To write the book, Hall teamed up with Genevieve Ko and went on a 10-day road trip across the South, visiting Birmingham, Charleston, Savannah, New Orleans, and Nashville and gathering recipes that represent each city’s culinary culture. Two years and hundreds of recipes later, she’s ready to share them with the world.

Here’s what Hall had to day about the book-writing process, her go-to comfort food, and soul food as a cuisine, not a trend.

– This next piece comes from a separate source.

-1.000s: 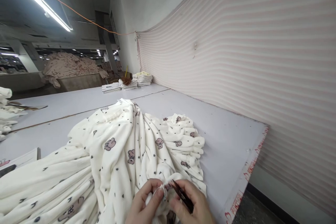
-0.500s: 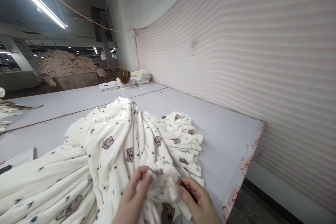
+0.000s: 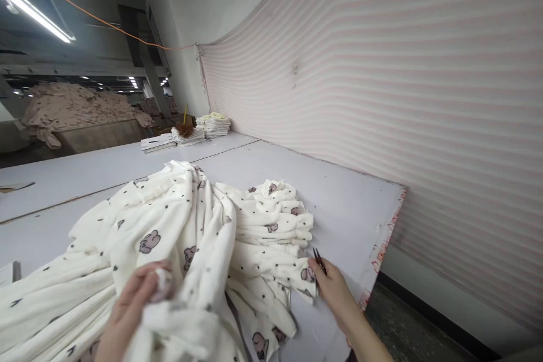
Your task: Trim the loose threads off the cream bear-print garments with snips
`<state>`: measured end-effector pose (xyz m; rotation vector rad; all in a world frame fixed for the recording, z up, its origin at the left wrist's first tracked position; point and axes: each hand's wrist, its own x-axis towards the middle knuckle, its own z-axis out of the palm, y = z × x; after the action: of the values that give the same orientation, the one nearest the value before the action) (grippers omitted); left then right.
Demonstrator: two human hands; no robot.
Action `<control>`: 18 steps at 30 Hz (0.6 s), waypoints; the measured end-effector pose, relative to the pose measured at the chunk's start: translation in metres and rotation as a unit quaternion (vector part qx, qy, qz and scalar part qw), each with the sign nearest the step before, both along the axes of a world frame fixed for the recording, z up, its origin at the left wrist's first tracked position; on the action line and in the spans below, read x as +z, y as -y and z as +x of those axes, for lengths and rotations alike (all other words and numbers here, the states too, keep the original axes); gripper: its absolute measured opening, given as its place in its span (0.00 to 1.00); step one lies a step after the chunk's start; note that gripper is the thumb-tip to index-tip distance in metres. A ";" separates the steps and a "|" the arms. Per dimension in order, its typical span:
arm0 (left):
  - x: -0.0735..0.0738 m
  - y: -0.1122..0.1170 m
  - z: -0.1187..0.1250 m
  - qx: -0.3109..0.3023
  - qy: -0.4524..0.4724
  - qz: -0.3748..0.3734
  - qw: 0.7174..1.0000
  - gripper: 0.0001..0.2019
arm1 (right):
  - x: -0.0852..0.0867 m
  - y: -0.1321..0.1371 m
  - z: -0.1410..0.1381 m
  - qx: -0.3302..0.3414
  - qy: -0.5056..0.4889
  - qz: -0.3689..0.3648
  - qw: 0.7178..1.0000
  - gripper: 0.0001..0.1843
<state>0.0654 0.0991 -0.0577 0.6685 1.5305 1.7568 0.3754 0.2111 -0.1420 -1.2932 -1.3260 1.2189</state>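
Observation:
A white fleece garment (image 3: pixel 178 237) printed with small bears and dark specks lies bunched on the pale work table (image 3: pixel 352 209). My left hand (image 3: pixel 131 305) is closed around a fold of it at the lower left. My right hand (image 3: pixel 333 288) holds a small pair of dark thread snips (image 3: pixel 318 257), tips pointing up, and pinches the garment's right edge near the table's front corner.
A striped pink cloth (image 3: pixel 403 79) hangs as a wall along the table's right side. Stacks of folded pieces (image 3: pixel 199 130) sit at the far end. A big heap of tan fabric (image 3: pixel 72 107) lies beyond. The table's edge drops to the floor at the right.
My hands have drawn apart: the left moved left with a fold of the garment, the right moved right to its edge. The view has swung to the right.

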 end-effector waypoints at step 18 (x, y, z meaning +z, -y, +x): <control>-0.050 -0.008 0.117 -0.209 -0.415 0.144 0.874 0.12 | 0.022 0.058 -0.022 -0.004 0.076 0.185 0.980 0.12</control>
<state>0.1824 0.1068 -0.1079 1.9403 1.4537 1.4172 0.3539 0.1527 -0.1198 -1.1350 -1.5687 0.8281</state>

Chef Carla Hall Atlanta History Center
Green bean salad from Hall’s new book

Photograph by Gabriele Stabile

On writing the book
The book came as an idea [after I had] my DNA done by African Ancestry and found out that my ancestors came from West Africa. I started thinking, If my ancestors came from West Africa today, how would they be eating? The food has changed because we’ve become so migrant, but I wanted to go back in time and sort of recreate this food and think about foods that came over with them. Maybe it was fufu in Nigeria, and it became hot water cornbread in the South because you had corn mill, not cassava, and you had to cook it.

On revisiting the South
I had already set out knowing that I love soul food, and I wanted to say that I love it unapologetically because it’s a part of my history. The food is a part of my DNA. I was seeking stories to confirm why I’ve fallen in love with it again. Going to some of these restaurants where they serve celebration foods and seeing the business owners and how they cooked, I knew I wanted some of those recipes as well, but also to talk to older people about what kinds of foods they ate growing up. I started thinking about stripping away all of the additional fat that we’ve been putting on dishes.

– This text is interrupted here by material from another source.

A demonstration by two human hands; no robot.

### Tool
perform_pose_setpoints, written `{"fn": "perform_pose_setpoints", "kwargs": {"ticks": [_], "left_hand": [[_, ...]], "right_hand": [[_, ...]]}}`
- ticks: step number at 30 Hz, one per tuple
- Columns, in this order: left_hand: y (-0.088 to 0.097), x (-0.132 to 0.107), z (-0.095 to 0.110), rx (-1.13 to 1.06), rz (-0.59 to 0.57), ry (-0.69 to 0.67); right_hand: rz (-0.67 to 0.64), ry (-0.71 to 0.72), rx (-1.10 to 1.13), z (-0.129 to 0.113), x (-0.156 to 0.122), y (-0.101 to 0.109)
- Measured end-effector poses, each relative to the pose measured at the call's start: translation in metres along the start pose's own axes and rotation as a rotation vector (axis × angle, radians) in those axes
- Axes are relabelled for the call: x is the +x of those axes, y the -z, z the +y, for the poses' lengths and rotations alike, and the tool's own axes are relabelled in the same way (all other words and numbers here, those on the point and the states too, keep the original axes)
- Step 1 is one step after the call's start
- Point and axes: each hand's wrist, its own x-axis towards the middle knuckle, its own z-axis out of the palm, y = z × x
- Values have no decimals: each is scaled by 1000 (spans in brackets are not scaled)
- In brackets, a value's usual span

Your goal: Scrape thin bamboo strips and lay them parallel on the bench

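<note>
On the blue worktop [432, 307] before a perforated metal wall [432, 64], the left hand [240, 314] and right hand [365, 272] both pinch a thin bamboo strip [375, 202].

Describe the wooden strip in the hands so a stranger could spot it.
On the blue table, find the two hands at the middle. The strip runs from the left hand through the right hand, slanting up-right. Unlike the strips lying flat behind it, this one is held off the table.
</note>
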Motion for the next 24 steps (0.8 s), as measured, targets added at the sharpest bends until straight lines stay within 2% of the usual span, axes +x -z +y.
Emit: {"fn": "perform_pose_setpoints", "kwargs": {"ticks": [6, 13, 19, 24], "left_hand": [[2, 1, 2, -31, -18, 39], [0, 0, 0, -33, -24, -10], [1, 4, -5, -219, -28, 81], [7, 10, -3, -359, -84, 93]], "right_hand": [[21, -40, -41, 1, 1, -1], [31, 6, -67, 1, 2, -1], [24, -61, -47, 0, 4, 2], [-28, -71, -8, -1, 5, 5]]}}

Chef Carla Hall Atlanta History Center
Blackberry and peach pie

Photograph by Gabriele Stabile

On reclaiming soul food
There are all of these ingredients that you see now like sorghum and millet and some of these wonderful grains like hill rice and watermelon and coconut—all of these things that come out of the African diaspora, but we aren’t given credit for it. When it becomes healthy it [leaps] out of soul food into something else, so I wanted to make that connection again in a very deliberate way.

On comfort food
If I’m in New York and I’m feeling homesick, I make a big pot of pinto beans, greens, and cornbread. I have several beans in the book—green beans and white beans with coconut oil.

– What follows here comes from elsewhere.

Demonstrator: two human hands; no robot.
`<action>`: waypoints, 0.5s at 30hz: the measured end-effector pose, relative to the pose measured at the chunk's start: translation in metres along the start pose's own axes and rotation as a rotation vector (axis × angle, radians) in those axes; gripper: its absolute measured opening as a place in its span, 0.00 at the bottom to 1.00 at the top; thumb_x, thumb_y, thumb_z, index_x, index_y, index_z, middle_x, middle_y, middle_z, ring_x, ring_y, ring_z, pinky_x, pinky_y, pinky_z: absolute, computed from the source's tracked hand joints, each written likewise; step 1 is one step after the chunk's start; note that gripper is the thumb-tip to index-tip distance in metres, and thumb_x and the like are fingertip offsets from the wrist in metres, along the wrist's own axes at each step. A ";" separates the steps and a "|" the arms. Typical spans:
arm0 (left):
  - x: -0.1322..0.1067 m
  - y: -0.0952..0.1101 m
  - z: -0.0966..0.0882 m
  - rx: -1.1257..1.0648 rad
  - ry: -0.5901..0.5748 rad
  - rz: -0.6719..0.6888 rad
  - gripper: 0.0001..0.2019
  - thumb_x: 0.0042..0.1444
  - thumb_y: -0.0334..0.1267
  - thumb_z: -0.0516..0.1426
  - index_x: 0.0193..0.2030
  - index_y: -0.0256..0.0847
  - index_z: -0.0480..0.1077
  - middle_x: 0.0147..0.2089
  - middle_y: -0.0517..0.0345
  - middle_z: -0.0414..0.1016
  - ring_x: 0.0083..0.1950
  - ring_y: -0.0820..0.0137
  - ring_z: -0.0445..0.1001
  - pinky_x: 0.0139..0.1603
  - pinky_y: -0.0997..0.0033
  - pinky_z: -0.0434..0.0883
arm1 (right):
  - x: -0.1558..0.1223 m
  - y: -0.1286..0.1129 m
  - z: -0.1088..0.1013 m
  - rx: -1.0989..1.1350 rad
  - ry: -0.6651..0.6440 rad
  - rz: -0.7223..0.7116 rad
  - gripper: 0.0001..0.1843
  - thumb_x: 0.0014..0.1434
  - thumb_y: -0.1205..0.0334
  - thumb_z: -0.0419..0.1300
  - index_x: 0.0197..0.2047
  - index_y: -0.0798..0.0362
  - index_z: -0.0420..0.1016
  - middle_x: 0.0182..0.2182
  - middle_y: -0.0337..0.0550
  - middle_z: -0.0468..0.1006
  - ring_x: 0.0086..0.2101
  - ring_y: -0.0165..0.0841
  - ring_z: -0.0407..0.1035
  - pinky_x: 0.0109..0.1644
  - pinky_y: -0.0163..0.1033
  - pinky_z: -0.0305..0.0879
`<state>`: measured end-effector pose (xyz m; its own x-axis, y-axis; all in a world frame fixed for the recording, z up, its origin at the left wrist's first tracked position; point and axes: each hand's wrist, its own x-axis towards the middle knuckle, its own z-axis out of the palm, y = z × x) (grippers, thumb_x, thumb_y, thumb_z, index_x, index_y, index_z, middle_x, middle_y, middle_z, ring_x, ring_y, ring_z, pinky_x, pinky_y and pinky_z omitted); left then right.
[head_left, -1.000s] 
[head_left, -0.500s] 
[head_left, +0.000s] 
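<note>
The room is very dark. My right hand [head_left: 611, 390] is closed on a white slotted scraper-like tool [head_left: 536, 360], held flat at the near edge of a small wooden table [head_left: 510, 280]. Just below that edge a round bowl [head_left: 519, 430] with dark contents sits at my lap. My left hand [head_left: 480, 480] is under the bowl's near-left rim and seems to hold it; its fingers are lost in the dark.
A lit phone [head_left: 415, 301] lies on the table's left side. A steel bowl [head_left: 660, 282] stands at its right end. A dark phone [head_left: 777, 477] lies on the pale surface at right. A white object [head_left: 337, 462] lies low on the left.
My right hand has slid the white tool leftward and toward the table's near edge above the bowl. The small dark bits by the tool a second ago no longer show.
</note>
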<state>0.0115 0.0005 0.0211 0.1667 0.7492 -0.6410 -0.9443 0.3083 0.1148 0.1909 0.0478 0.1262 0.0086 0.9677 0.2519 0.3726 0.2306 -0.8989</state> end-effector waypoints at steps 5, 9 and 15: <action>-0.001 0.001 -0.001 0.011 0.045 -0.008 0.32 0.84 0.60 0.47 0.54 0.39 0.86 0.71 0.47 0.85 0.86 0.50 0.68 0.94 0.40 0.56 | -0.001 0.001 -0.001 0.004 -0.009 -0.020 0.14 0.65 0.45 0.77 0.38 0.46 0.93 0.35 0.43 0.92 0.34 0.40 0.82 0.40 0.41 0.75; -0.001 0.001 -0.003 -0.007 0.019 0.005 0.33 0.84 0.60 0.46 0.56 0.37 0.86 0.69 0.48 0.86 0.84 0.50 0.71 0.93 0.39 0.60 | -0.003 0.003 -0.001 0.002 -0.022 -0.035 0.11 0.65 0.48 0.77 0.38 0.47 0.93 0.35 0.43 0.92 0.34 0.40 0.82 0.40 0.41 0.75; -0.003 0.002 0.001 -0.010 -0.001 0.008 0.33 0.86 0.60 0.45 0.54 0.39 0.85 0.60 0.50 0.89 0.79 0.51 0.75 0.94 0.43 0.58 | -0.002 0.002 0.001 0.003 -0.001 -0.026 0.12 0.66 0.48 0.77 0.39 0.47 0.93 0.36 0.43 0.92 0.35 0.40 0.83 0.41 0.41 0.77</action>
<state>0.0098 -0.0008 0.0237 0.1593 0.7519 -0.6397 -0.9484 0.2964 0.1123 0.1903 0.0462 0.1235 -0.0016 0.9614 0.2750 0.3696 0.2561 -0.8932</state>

Chef Carla Hall Atlanta History Center
Ox tails

Photograph by Gabriele Stabile

On soul food as a trend
I want to show soul food as a cuisine and not as a trend. The benefit of a trend is that it shines a spotlight on a thing, but trends come and go. This is a cuisine that other people are learning versus something that will be in this year and out the next year. If you think about it, black people are in—look at all the black shows and movies. As a culture, when you realize certain things will make money and sell, people who have power will take advantage. So maybe everyone else is catching up. While they’re catching up, I’m taking the opportunity to educate and say what soul food is and what it isn’t. It is the food of black people. I’m not saying you have to be black to make it, but let’s call it what it is. Italian food is the food from Italian people; Irish food comes from Irish people; Korean food is made by Korean people. This book is about saying where it came from and that it deserves a place next to all these other cuisines.